Fun with Unicode in Java

Sep 29, 2019 . 9 min read

Fun with Unicode in Java

Normally we don’t pay much attention to character encoding in Java. However, when we crisscross byte and char streams, things can get confusing unless we know the charset basics. Many tutorials and posts about character encoding are heavy in theory with little real examples. In this post, we try to demystify Unicode with easy to grasp examples.

Encode and Decode

Before diving into Unicode, first let’s understand terms - encode and decode. Suppose, we are capture a video in mpeg format, the encoder in the camera encodes the pixels into bytes and when played back, the decoder coverts back the bytes to pixels. Similar process plays out when we create a text file. For example, when letter H is typed in a text editor, the OS encodes the keystroke as byte 0x48 and pass it to editor. The editor holds the bytes in its buffer and pass it on to windowing system which decodes and displays it the byte 0x48 as H. When file is saved, 0x48 gets into the file.

In short, encoder converts items such as pixels, audio stream or characters as binary bytes and decoder reconverts the bytes back original form.

Encode and Decode Java String

Let’s go ahead and encode some strings in Java.

public class StringEncoder {

    public static void main(String[] args) {
        String str = "Hello";
        byte[] bytes = str.getBytes(StandardCharsets.US_ASCII);
        printBytes(bytes);
    }

    public static void printBytes(byte[] a) {
        StringBuilder sb = new StringBuilder();
        for (byte b : a) {
            sb.append(String.format("x%02x ", b));
        }
        System.out.println(sb);
    }
}

The String.getBytes() method encodes the string as bytes (binary) using US_ASCII charset and printBytes() method outputs bytes in hex format. The hex output 0x48 0x65 0x6c 0x6c 0x6f is binary of form string Hello in ASCII.

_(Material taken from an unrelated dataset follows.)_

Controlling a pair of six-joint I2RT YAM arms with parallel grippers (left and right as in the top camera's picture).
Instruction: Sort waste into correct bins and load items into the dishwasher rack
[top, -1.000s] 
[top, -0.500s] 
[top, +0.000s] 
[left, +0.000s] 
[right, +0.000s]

Next, let’s see how to decode the bytes back as string.

public class StringDecoder {

    public static void main(String[] args) {
        byte[] bytes = {0x48, 0x65, 0x6c, 0x6c, 0x6f};
        String str = new String(bytes, StandardCharsets.US_ASCII);
        System.out.println(str);
    }    
}    
    

Here we decode byte array filled with 0x48 0x65 0x6c 0x6c 0x6f as a new string. The String class decodes the bytes with US_ASCII charset which is displayed as Hello.

We can omit StandardCharsets.US_ASCII argument in new String(bytes) and str.getBytes(). The results will be same as default charset of Java is UTF-8 which use same hex value for English alphabets as US_ASCII.

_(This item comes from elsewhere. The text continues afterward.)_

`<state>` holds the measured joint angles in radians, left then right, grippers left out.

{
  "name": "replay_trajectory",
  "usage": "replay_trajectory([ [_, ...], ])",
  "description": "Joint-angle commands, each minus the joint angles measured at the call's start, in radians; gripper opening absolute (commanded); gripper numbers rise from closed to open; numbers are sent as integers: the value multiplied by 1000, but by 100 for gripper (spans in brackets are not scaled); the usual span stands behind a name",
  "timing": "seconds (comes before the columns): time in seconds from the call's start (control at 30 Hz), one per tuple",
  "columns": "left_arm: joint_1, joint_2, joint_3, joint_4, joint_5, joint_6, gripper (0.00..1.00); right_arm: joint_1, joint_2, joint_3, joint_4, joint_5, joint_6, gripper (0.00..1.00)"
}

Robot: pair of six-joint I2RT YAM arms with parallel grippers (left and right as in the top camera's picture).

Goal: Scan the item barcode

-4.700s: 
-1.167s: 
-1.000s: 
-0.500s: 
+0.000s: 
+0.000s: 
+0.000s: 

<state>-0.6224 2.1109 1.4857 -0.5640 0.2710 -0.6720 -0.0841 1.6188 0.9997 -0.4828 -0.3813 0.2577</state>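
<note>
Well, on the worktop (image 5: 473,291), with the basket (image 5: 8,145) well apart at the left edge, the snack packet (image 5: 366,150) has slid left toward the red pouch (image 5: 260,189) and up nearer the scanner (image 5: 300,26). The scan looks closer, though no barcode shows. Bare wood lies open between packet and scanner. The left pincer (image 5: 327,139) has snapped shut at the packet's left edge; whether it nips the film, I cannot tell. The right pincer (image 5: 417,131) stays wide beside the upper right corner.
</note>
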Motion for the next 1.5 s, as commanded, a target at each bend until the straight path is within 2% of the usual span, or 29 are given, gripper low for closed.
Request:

The ASCII encoding scheme is quite simple where each character is mapped to a single byte, for example, H is encoded as 0x48, e as 0x65 and so on. It can handle English character set, numbers and control characters such as backspace, carriage return etc., but not many western or asian language characters etc.

Say Hello in Mandarin

Hello in Mandarin is nĭ hăo. It is written using two characters 你 (nĭ) and 好 (hăo). Let’s encode and decode single character 你 (nĭ).

    // encode
    String str = "你";
    byte[] bytes = str.getBytes(StandardCharsets.UTF_8);
    printBytes(bytes);      // xe4 xbd xa0  (3 bytes)

    // decode
    String decodedStr = new String(bytes, StandardCharsets.UTF_8);
    System.out.println(decodedStr);    //   

Encoding the character 你 with UTF-8 character set returns an array of 3 bytes xe4 xbd xa0, which on decode, returns 你.

Let’s do the same with another standard character set UTF_16.

    // encode
    String str = "你";
    byte[] bytes = str.getBytes(StandardCharsets.UTF_16);
    printBytes(bytes);      // xfe xff x4f x60  (4 bytes)

    // decode
    String decodedStr = new String(bytes, StandardCharsets.UTF_16);
    System.out.println(decodedStr);    //   

Character set UTF_16 encodes 你 into 4 bytes - xfe xff x4f x60 while UTF_8 manages it with 3 bytes.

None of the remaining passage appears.